WHAT YOU ARE ASKED TO DO:
Reproduce the listing below exactly, minus its pictures.

*-*-*

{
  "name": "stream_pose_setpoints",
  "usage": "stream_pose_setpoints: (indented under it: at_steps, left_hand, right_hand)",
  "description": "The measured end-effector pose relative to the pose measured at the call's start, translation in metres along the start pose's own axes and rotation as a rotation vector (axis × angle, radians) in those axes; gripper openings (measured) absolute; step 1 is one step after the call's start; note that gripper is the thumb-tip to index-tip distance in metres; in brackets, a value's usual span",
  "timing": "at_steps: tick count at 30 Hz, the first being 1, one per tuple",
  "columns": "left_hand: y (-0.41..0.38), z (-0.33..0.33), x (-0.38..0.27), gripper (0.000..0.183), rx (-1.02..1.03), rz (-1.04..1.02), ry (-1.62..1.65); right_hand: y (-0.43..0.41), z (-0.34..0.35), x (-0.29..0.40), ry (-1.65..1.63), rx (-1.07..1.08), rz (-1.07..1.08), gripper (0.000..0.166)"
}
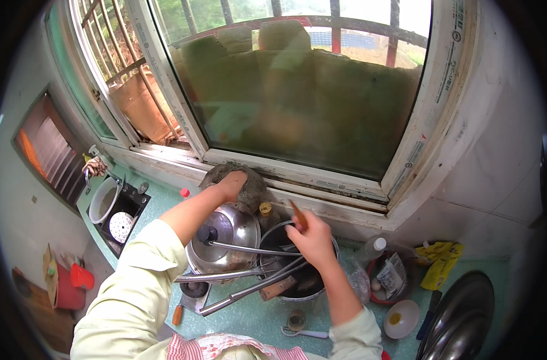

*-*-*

REPLY:
{
  "name": "stream_pose_setpoints",
  "usage": "stream_pose_setpoints: (indented under it: at_steps, left_hand, right_hand)",
  "description": "The measured end-effector pose relative to the pose measured at the call's start, translation in metres along the start pose's own axes and rotation as a rotation vector (axis × angle, radians) in those axes; gripper openings (measured) absolute; step 1 is one step after the call's start; note that gripper is the thumb-tip to index-tip distance in metres; in brackets, a value's usual span",
  "timing": "at_steps: tick count at 30 Hz, the first being 1, one per tuple",
  "columns": "left_hand: y (-0.41..0.38), z (-0.33..0.33), x (-0.38..0.27), gripper (0.000..0.183), rx (-1.02..1.03), rz (-1.04..1.02), ry (-1.62..1.65); right_hand: y (-0.43..0.41), z (-0.34..0.35), x (-0.29..0.40), ry (-1.65..1.63), rx (-1.07..1.08), rz (-1.07..1.08), gripper (0.000..0.166)"
}

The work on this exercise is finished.